- **AIM OF THE TASK**
The answer must consist only of the lines in the records below from the line with "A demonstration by" to the line with "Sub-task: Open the", both included, copied word for word with every picture left out.

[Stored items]

%%

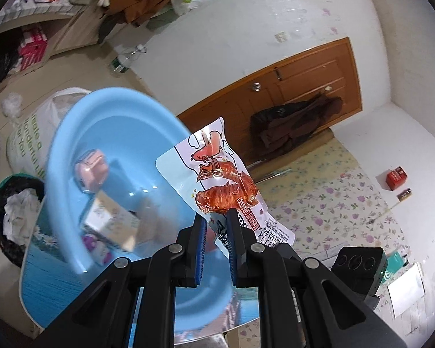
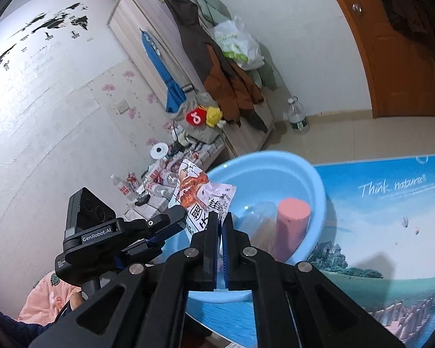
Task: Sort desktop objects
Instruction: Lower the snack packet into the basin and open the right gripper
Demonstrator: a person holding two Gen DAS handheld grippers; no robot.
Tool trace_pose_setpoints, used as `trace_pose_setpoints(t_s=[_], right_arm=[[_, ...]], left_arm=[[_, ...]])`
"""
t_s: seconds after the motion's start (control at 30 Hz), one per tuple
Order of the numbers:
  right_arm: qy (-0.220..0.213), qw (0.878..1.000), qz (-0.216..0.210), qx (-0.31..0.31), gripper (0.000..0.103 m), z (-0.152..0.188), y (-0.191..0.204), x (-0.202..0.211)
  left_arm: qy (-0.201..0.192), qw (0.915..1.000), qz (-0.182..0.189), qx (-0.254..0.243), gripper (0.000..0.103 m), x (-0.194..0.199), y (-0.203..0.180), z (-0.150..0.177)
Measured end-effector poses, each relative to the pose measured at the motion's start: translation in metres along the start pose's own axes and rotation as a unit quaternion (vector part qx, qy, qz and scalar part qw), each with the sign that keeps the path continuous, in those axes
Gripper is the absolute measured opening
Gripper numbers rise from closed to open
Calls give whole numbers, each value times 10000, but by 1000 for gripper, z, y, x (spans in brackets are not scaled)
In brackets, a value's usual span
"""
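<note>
Jaws of the left gripper [image 1: 216,214] narrow, pinched on the lower edge of a snack packet [image 1: 217,174], held upright in the air beside and above the blue basin [image 1: 72,133]. Jaws of the right gripper [image 2: 221,217] drawn almost together, a bare slit between, nothing seen in them; packet edge just past their tips, contact impossible to tell.

Outward from there: basin on the picture-printed table [image 2: 385,217], already holding a pink box [image 1: 91,172], a pale carton [image 1: 110,217] and a pink cylinder [image 2: 291,226].

Judged to be mid-carry, packet on its way to the basin. Next move probably calls for swinging the packet over the rim, lowering inside, then widening the left jaws; limp film, so likely to flop or cling on release.

Hard to make out: basin and contents smeared by blur in the left view; near wall of the basin cut off behind the black fingers; packet's gripped end hidden between the pads; small purple-and-white item low in the basin unidentifiable
</note>
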State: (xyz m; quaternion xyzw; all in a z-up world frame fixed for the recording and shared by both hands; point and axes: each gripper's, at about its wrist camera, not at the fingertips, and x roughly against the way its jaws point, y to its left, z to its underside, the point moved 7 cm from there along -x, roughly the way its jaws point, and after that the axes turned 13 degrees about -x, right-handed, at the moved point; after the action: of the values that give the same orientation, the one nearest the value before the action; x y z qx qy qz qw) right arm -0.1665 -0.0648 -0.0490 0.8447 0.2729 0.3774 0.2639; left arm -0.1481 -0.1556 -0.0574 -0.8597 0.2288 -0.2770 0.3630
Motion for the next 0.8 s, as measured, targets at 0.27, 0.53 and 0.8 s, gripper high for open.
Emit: trace_pose_setpoints(t_s=[0.27, 0.53, 0.8], right_arm=[[149, 9998, 11, -110, 4, -3, -12, -31], [154, 9997, 30, -207, 4, -5, -17, -39], [143, 9995, 31, -269, 6, -1, -24, -32]], left_arm=[[9, 9989, -364, -297, 10, 0, 10, -9], [44, 9957, -666, -639, 11, -2, 5, -1], [146, 9916, -903, -918, 14, -5, 0, 2]])
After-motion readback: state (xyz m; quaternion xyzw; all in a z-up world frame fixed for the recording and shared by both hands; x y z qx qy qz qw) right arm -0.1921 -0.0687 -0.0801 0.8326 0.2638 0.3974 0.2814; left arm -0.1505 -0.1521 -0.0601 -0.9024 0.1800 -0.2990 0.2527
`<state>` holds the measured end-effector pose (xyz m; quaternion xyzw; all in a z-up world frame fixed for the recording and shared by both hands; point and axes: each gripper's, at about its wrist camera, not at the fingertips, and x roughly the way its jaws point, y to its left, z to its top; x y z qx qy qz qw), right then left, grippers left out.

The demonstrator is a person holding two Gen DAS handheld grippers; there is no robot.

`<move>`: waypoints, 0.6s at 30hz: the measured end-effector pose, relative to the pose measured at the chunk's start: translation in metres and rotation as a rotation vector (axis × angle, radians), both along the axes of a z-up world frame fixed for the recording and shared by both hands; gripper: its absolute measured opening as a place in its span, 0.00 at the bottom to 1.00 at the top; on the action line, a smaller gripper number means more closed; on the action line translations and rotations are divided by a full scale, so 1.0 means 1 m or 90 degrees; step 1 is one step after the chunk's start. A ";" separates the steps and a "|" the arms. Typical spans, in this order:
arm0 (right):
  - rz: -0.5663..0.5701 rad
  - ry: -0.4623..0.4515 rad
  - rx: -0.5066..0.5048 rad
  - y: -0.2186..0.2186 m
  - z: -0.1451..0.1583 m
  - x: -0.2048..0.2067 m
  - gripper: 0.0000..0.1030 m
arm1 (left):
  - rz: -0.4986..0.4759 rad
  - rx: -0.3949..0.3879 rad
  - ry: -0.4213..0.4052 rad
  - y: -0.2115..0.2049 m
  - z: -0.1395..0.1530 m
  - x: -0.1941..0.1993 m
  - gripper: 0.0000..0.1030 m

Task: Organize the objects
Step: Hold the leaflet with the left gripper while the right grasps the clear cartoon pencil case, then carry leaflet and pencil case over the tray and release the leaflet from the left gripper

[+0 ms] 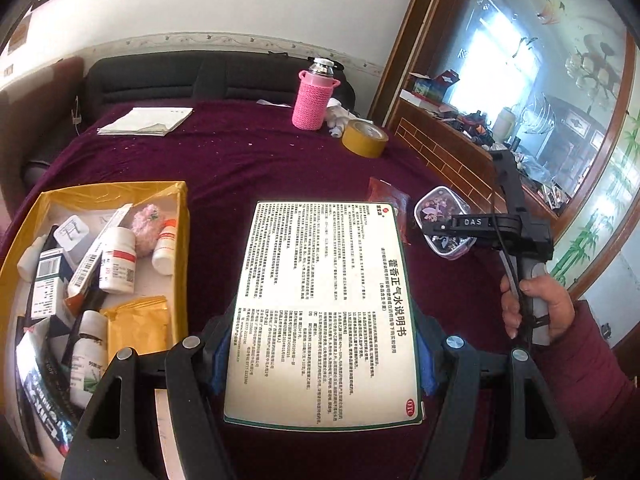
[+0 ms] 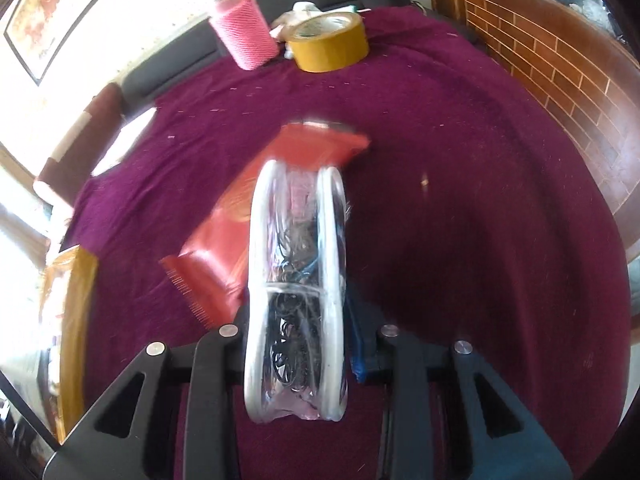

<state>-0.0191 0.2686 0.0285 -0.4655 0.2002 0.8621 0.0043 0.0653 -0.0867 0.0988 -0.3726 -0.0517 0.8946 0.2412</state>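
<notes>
- The left gripper grasps a flat white medicine box with black printed text and a green edge; the box lies between both blue-padded fingers and reaches forward past them.
- Left of those fingers sits an open yellow cardboard box holding white pill bottles and cartons.
- The right gripper is clenched on a clear plastic case with white rims and dark tangled contents, held edge-on between its fingers.
- A red foil packet lies on the maroon cloth beyond and left of the fingertips.
</notes>
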 end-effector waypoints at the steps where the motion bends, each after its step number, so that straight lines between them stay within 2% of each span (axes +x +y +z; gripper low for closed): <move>1: 0.005 0.007 -0.010 -0.004 0.004 0.003 0.27 | 0.010 0.003 0.000 -0.009 0.002 0.002 0.62; 5: 0.054 0.041 -0.028 -0.035 0.032 0.016 0.27 | 0.078 0.005 0.016 -0.059 0.018 0.008 0.62; 10: 0.163 0.071 -0.045 -0.108 0.061 0.015 0.28 | 0.194 -0.054 0.029 -0.127 0.026 0.002 0.62; 14: 0.252 0.060 -0.087 -0.174 0.064 0.006 0.28 | 0.255 -0.096 0.017 -0.168 0.017 -0.013 0.62; 18: 0.332 0.030 -0.109 -0.242 0.055 0.007 0.28 | 0.279 -0.130 -0.003 -0.186 -0.005 -0.033 0.62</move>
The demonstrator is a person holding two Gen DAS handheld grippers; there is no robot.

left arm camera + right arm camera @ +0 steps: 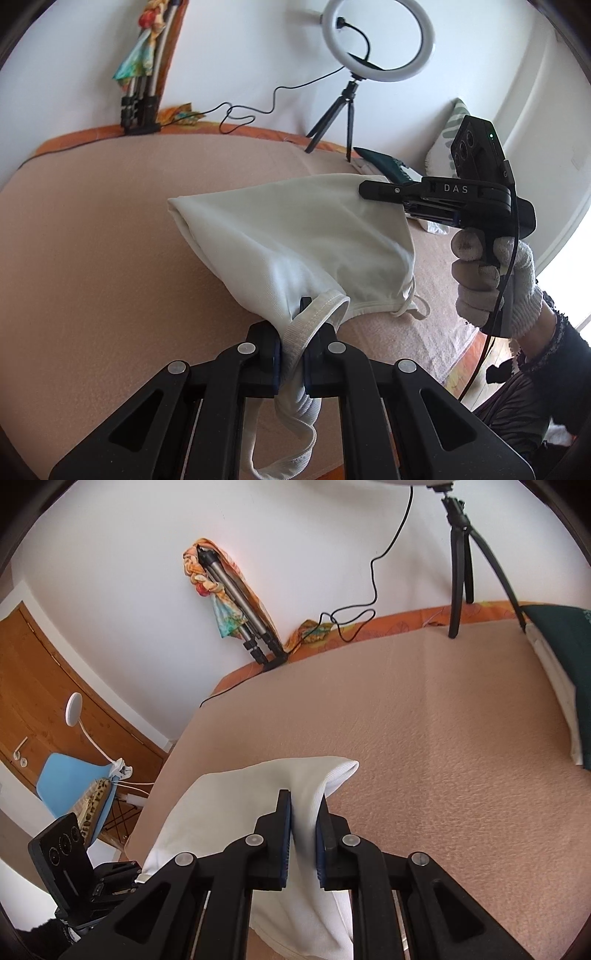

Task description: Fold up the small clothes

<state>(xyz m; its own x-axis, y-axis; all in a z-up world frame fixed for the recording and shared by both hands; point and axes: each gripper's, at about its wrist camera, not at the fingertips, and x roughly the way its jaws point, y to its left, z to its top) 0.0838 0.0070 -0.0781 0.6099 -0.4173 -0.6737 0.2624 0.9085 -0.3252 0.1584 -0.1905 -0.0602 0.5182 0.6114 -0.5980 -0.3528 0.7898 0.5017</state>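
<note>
A small white garment (295, 236) with ribbed hems and thin straps is held up between both grippers over the beige bed cover (110, 229). My left gripper (308, 314) is shut on its ribbed edge, and a loop of hem hangs below the fingers. My right gripper (364, 188), held by a gloved hand, is shut on the far edge. In the right wrist view the right gripper (303, 805) is shut on the white garment (229, 801), which drapes down to the left. The left gripper's body (66, 864) shows at the lower left.
A ring light on a small tripod (376, 40) stands at the back of the bed, its cable trailing left. A folded tripod with a colourful scarf (142, 74) leans on the wall. A dark green folded item (565, 657) and a pillow (443, 144) lie at the right.
</note>
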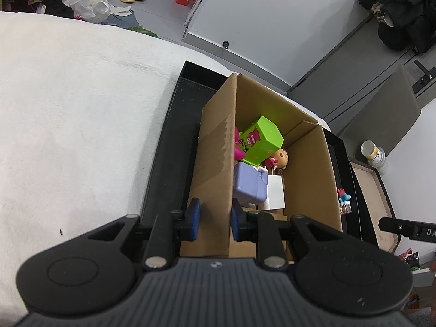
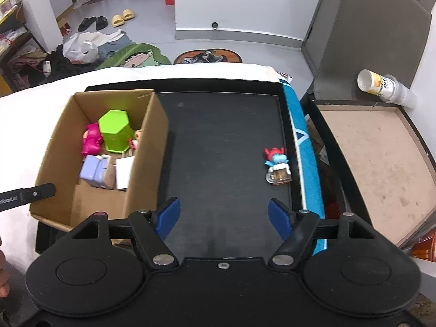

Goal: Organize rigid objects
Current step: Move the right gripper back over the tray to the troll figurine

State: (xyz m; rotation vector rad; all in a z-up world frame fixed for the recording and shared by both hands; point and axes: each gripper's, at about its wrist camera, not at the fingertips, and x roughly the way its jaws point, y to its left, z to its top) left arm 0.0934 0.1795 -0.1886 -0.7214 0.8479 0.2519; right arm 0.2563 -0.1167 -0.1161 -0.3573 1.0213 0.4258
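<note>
Left wrist view: the left gripper [image 1: 215, 219] has its jaws clamped on the near left wall of the cardboard box [image 1: 215, 147], one blue pad outside, one inside. The box stands on a black tray [image 1: 169, 147] over white bedding [image 1: 68, 109]. Inside it lie a green hexagonal container [image 1: 263, 139], a pink toy [image 1: 238, 147], a purple block [image 1: 249, 182] and a white box [image 1: 275, 190].

Right wrist view: the right gripper [image 2: 224, 219] hangs over bare tray, jaws wide apart, nothing between them. The small blue-and-red figurine [image 2: 276, 163] sits ahead and to the right of the jaws, near the tray's right rim, well apart from the box.
</note>
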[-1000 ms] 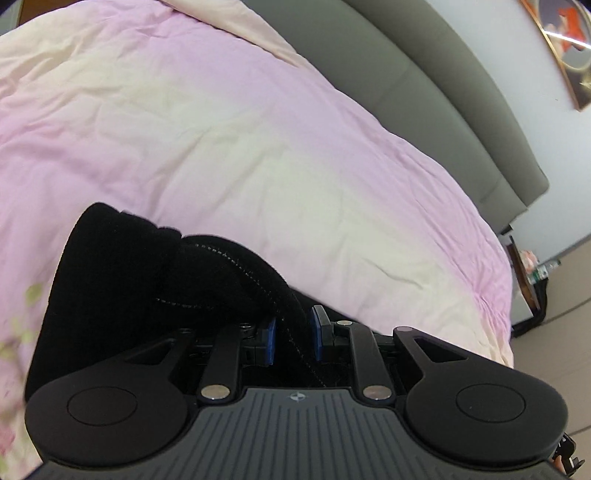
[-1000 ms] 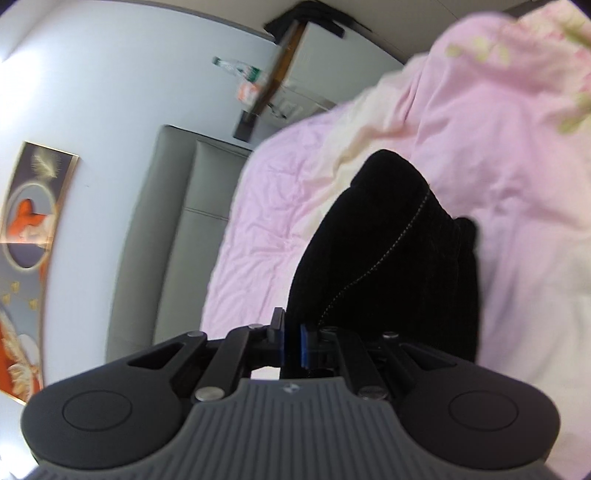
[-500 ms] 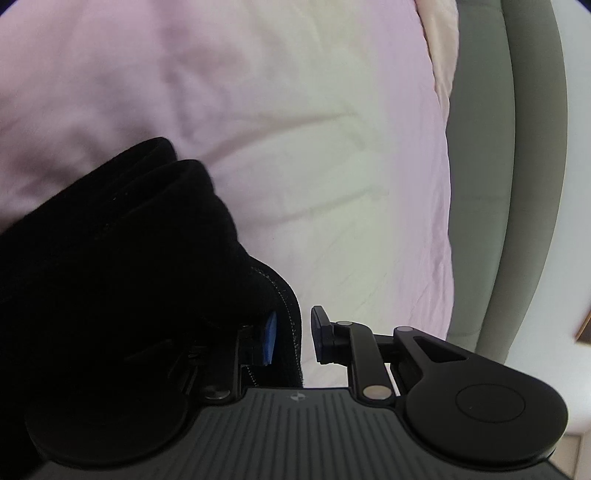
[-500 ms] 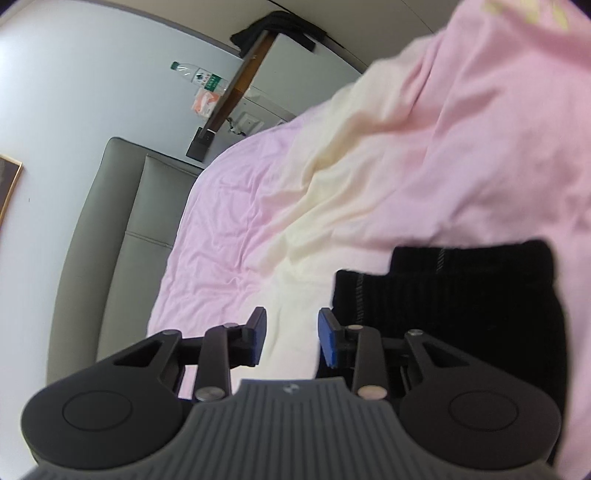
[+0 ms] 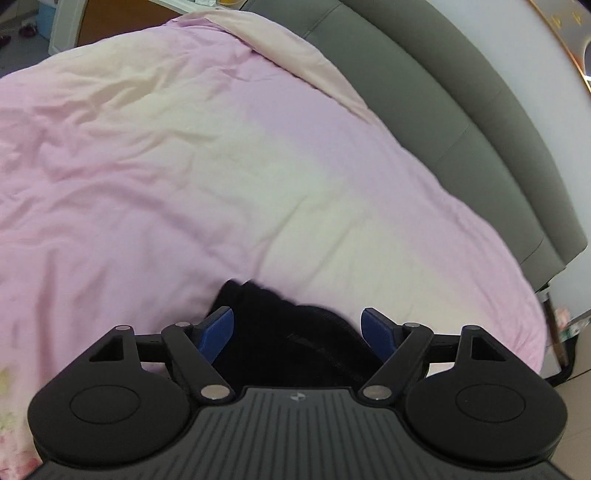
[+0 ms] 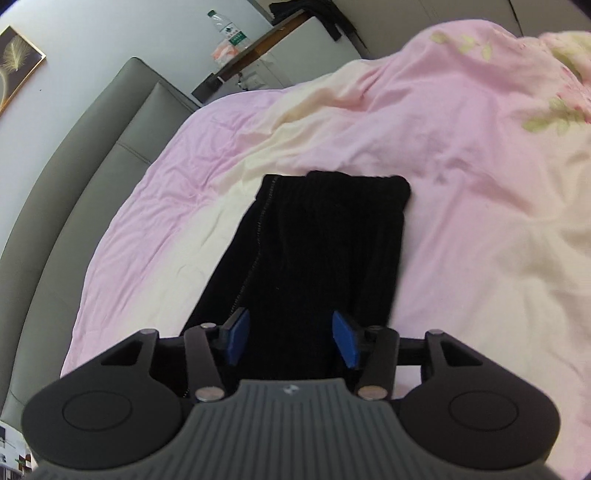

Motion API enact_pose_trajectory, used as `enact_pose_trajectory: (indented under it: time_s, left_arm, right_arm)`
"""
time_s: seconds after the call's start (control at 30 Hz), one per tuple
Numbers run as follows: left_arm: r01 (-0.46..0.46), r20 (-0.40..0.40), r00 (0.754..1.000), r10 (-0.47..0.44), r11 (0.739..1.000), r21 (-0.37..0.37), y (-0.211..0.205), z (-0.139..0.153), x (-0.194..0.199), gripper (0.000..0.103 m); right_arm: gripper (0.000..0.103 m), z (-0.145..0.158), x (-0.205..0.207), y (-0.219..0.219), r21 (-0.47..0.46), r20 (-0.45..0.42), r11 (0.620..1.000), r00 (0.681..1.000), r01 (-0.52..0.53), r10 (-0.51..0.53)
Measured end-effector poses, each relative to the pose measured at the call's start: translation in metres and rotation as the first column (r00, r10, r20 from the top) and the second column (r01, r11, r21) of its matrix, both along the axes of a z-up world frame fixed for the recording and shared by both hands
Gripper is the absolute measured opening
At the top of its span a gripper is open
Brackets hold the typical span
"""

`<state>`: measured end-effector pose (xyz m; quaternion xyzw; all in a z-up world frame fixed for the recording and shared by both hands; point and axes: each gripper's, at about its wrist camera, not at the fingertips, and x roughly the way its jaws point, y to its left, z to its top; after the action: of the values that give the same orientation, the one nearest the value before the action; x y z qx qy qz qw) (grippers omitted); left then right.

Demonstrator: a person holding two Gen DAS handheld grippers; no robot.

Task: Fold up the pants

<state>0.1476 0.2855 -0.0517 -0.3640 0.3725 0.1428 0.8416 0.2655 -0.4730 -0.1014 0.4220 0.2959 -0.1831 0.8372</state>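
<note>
The black pants lie folded in a long strip on the pink and cream bedspread. My right gripper is open, its blue pads spread above the near end of the strip, holding nothing. In the left wrist view a bunched end of the pants lies between the spread blue pads of my left gripper, which is open and not gripping the cloth.
A grey padded headboard runs along the far side of the bed. A bedside table with a water bottle stands at the bed's far corner. Framed art hangs on the wall.
Both grippers have let go of the pants and opened wide. The pants, held up a second ago, now lie flat in a folded strip on the bed. Both grippers have drawn back.
</note>
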Motion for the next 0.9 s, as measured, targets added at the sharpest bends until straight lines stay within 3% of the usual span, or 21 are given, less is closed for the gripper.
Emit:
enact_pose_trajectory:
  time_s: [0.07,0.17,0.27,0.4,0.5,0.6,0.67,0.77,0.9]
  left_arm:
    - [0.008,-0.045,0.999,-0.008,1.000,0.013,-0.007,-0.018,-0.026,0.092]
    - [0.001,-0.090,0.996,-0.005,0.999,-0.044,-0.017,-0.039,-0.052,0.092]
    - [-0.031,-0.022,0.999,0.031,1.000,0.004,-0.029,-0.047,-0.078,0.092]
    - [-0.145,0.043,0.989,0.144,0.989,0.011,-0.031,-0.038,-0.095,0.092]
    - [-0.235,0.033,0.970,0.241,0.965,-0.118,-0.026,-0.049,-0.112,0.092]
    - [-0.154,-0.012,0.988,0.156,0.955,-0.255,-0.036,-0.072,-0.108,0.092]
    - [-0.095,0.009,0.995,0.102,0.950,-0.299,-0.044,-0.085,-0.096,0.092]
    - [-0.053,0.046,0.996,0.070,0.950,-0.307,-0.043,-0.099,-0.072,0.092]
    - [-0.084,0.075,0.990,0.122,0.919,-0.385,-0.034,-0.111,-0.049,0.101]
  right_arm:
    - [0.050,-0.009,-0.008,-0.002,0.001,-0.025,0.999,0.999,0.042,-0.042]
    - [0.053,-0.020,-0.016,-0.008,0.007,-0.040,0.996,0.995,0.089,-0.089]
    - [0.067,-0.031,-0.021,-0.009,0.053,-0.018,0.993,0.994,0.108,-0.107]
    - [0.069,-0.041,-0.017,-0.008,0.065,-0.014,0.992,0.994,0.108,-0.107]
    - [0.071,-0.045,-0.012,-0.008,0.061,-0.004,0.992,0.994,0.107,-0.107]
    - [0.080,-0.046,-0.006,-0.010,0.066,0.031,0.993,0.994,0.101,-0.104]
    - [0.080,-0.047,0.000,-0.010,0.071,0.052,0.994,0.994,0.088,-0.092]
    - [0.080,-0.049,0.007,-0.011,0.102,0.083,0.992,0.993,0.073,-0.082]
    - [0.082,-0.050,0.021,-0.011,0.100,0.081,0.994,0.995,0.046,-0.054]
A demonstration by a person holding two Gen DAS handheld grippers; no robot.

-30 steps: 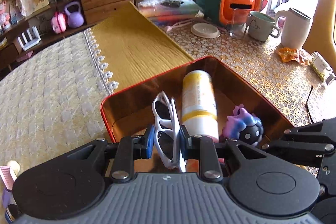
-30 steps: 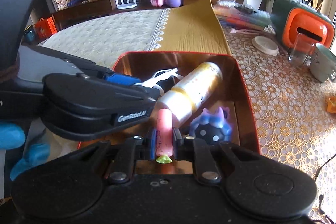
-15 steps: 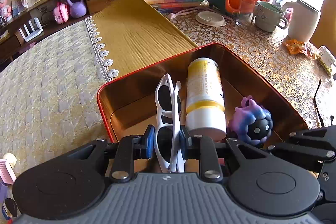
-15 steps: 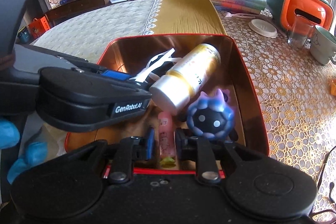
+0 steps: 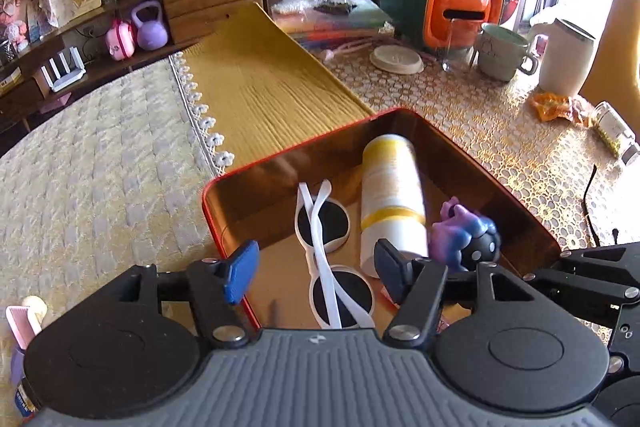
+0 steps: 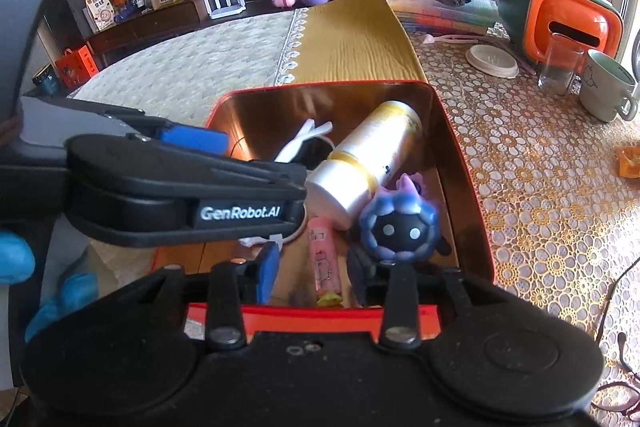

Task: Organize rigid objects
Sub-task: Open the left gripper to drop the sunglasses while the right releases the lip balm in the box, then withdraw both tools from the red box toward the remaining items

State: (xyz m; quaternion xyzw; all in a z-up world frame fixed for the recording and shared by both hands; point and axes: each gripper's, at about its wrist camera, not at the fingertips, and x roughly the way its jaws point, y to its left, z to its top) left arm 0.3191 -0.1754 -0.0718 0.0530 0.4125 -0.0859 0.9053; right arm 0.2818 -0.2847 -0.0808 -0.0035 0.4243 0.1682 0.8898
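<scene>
Left gripper (image 5: 316,277) over the near left part of the red-rimmed, copper-lined metal tin (image 5: 256,167), jaws opening, blue pads clear of the white-framed round sunglasses (image 5: 332,259), which lie folded on the tin floor between them. Just right of the sunglasses, lying flat, a white and yellow cylindrical bottle (image 5: 392,195). Right gripper (image 6: 314,273) over the tin's near rim, jaws opening too, with a slim pink tube (image 6: 323,259) lying loose between the pads. At the tin's right side, beside the bottle's base, a round purple-blue toy figure with a black face (image 6: 396,227). Farther right, on the gold lace tablecloth (image 6: 540,167), a pale green mug (image 6: 606,91).
</scene>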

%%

- **RESPONSE TO THE EXERCISE**
A demonstration by a person holding two Gen DAS handheld grippers; no robot.

-30 steps: 
-30 steps: 
-15 steps: 
-15 steps: 
+0 steps: 
+0 steps: 

Task: Organize rigid objects
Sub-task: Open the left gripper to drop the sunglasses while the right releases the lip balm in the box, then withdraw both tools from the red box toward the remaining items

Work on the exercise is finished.